Sentado a la vereda del bar,
medio grado bajo cero, un montón de tela que parece arder, al menos es lo que
delata el humo blanco que sale por delante de la visera de una gorra. Paso a su
lado y oigo una voz familiar:
-¿No saludás más?
-¡Pucho, querido amigo! ¿Qué
carajo hacés sentado acá afuera? Te vas a congelar.
-Fumando, qué querés que
haga... Vení, sentate.
-Ni loco. Dejé el faso hace
años.
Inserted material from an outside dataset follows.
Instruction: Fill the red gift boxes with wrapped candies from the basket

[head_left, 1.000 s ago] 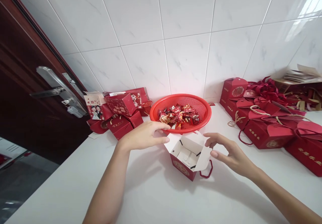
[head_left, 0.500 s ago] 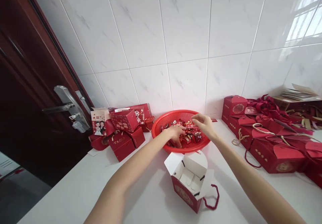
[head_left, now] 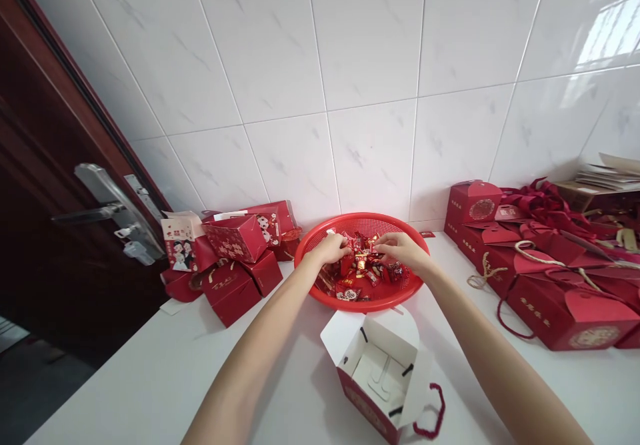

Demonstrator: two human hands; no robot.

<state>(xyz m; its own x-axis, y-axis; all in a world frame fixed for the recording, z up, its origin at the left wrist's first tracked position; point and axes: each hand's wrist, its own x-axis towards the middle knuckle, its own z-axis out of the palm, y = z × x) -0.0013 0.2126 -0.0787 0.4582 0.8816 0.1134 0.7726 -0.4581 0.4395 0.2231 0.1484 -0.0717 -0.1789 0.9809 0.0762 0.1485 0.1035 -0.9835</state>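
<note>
A round red plastic basket (head_left: 367,306) stands against the tiled wall, with many red-wrapped candies (head_left: 361,268) in it. Over the basket's left part is my left hand (head_left: 332,249), its fingers closed at the candies; what they hold is too small to name. My right hand (head_left: 400,249) reaches over the right side, fingertips bent together at the candies, and its hold is also unclear. In front of the basket an open red box (head_left: 367,401) with a white inside shows its flaps up and nothing in it. A dark red cord handle (head_left: 441,411) loops out at its right.
Several red boxes (head_left: 233,291) are piled left of the basket. More red boxes (head_left: 550,305) with cord handles and ribbons (head_left: 545,201) fill the right side. A brown door (head_left: 60,165) with a metal handle (head_left: 117,208) is at the far left.
My left hand has shifted up and left within the basket. My right hand has lowered to the candies. The view has moved slightly closer.
</note>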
Ya no moriré por él.
-Vas a morir de todos modos,
dejate de joder, aguantame un par de pitadas más y nos vamos juntos.
Eso hago. Con Pucho somos
amigos de la infancia.
-El tordo me dio dos meses,
tres, a lo sumo. No puedo esperar al verano para fumarme un faso mientras tomo
un café en este bar.
-¿Tenés cáncer, eso te dijo
el médico?
-¡Qué médico! El Tordo, el
jefe de los prestamistas de Almagro: le debo veinte lucas desde la última
partida de póker. Me dio dos meses para pagarle. "Tres, si no te encuentro
antes", me dijo.
Y antes de que me levante
mandándolo a la mierda desenfunda un Camel:
-¿Querés un faso?
Espero que el Tordo no lo haya encontrado.